Esto me pareció lo bastante raro y fuera de contexto para darme escalofríos. Pese a su extraña afirmación yo deseaba fervientemente que él se encontrase bien, así que pensé en Isaac Newton. Entonces pensé que Robert Oliver pintaba a menudo figuras históricas o pseudo-históricas, incluidas aquellas alejadas figuras que había visto en su paisaje durante nuestro primer día completo aquí, y me di cuenta de que para él ésta debía de ser una pregunta normal.
—Sin duda.
—Quiero decir —continuó Robert como si le estuviese hablando a la orilla del agua— que cuando ves un cuadro pintado por alguien que lleva muerto mucho tiempo, sabes con seguridad que esa persona vivió realmente.
—Yo también pienso a veces en eso —confesé, si bien su comentario no casaba con mi primera teoría sobre él, acerca de su ingenuo interés por añadir figuras históricas en sus lienzos—. ¿Te refieres a alguien concreto?

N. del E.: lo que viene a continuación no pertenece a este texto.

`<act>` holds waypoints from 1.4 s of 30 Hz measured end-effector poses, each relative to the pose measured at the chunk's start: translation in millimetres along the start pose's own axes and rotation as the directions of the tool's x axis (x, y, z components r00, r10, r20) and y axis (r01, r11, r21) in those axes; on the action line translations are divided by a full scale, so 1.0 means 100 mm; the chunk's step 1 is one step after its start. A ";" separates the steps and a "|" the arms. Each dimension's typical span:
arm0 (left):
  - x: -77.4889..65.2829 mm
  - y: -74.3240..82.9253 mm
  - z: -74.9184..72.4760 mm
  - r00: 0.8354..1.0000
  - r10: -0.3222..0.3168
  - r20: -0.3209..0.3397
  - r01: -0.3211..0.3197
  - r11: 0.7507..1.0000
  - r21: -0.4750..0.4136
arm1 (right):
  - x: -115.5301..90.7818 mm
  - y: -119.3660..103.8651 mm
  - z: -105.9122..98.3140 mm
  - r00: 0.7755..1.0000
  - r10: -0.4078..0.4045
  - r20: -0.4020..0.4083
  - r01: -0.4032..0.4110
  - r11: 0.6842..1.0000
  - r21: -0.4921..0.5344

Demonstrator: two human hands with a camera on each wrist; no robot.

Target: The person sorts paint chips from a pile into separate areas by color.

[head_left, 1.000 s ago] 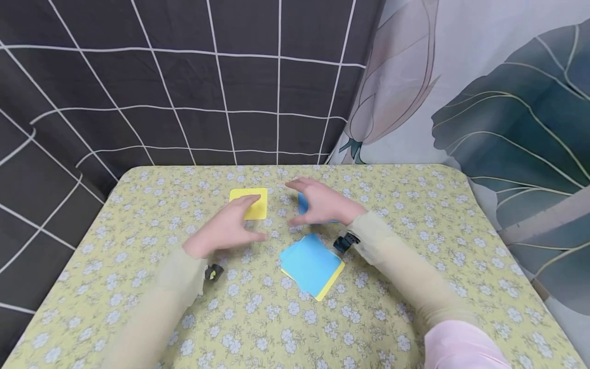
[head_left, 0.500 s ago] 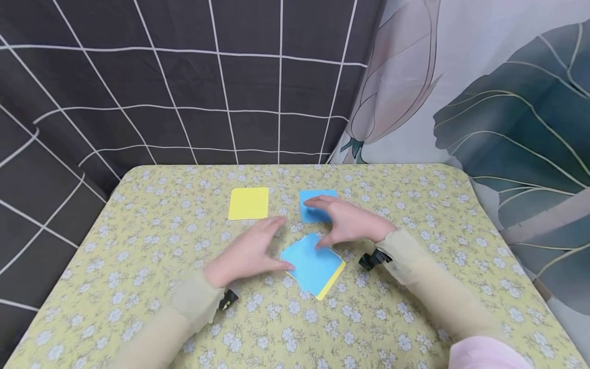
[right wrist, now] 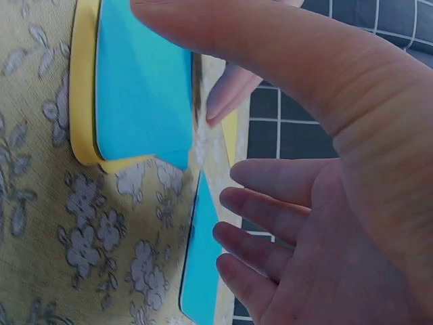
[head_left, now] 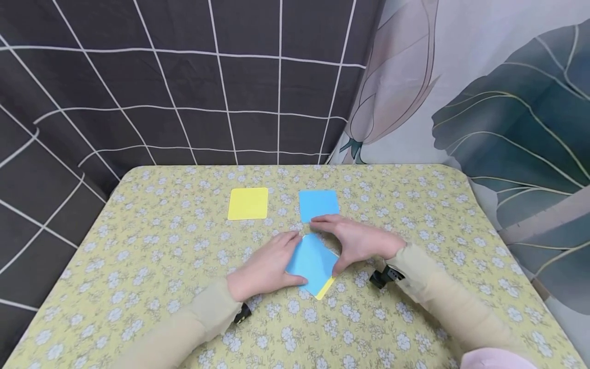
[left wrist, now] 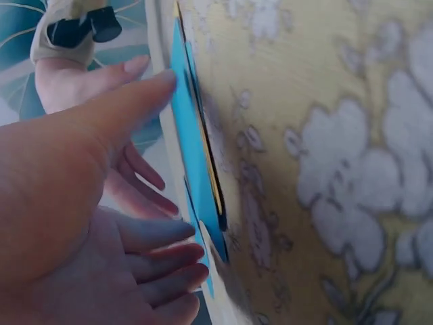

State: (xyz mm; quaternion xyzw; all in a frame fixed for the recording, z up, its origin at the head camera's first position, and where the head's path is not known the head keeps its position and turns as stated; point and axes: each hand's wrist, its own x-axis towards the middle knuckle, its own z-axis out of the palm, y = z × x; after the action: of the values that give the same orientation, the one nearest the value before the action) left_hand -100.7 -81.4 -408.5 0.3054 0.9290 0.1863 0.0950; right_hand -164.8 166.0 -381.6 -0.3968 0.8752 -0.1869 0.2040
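A loose pile of square cards [head_left: 313, 261] lies on the table, a blue one on top with yellow edges showing beneath. At the pile's left side is my left hand [head_left: 264, 269], fingers extended and thumb tip at the near-left edge. My right hand [head_left: 361, 240] spans the right side, its thumb over the edge and its fingers reaching beyond the far corner. In the left wrist view the pile [left wrist: 193, 128] appears edge-on, its cards unevenly stacked. The right wrist view shows the pile [right wrist: 142, 95] below the right thumb, with the fingers spread apart.
Behind the pile, a single blue square card [head_left: 318, 204] lies flat, close to my right fingertips. A yellow square card [head_left: 248, 204] lies to its left. The table has a floral cloth [head_left: 161, 246]; a dark grid-patterned curtain [head_left: 184, 82] hangs behind it.
Both hands have come back from the two far cards, toward the near side, and now flank the pile. The two far cards, covered in part before, are mostly uncovered.
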 end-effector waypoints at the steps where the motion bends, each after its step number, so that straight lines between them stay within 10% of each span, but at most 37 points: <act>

Robert no me respondió, pero como yo estaba a su lado, al cabo de un momento me rodeó con un brazo, entonces me acarició el pelo que caía sobre mi espalda, una continuación de su gesto de hacía dos noches. Este hombre era más raro de lo que me había imaginado; no era tan sólo excentricidad, sino auténtica extravagancia, una especie de ensimismamiento en su propio mundo, una desconexión. Estoy convencida de que mi hermana Martha le habría dado un beso en la mejilla y se habría ido de la playa, y lo mismo haría cualquier persona sensata que conozco. Pero aquello no era cuestión de sensatez sino de sensibilidad. Robert me acarició el pelo. Levanté mi mano para coger la suya, y a continuación la acerqué a mi cara y la besé en la oscuridad.
Besar la mano de alguien es un gesto más propio de hombres que de mujeres, o un gesto que demuestra respeto (hacia la realeza, hacia un obispo, hacia los moribundos). Y mi intención era respetuosa; quise darle a entender que su presencia me intimidaba y me emocionaba, además de asustarme un poco. Él se giró hacia mí y me atrajo hacia él, flexionando un brazo suavemente alrededor de mi nuca y pasando la otra mano sobre mi rostro como si le estuviese quitando el polvo, y me estrechó contra su cuerpo para besarme. Jamás me habían besado así, jamás; su boca transmitía una pasión completamente espontánea, un deseo posiblemente desligado incluso de mí, lleno del acto en sí mismo. Puso la mano donde terminaba mi espalda y me apretó hacia arriba y contra él, y pude sentir el calor de su pecho a través de su camisa raída, los pequeños botones presionándome como para marcarme la piel.
Entonces me soltó lentamente.
—No puedo hacer esto —dijo, como embriagado. Su aliento no olía a alcohol, ni siquiera a la cerveza que yo sí me había tomado. Me puso las manos en la cara y me volvió a besar, con precipitación, y esta vez tuve la sensación de que Robert sabía perfectamente quién era yo—. Vete, por favor.
—Está bien. —Yo, a quien Muzzy había llamado terca, a quien los profesores del instituto habían considerado un tanto huraña y los profesores de la Facultad de Bellas Artes habían encontrado complicada, di media vuelta obedientemente y me fui de la oscura playa a trompicones.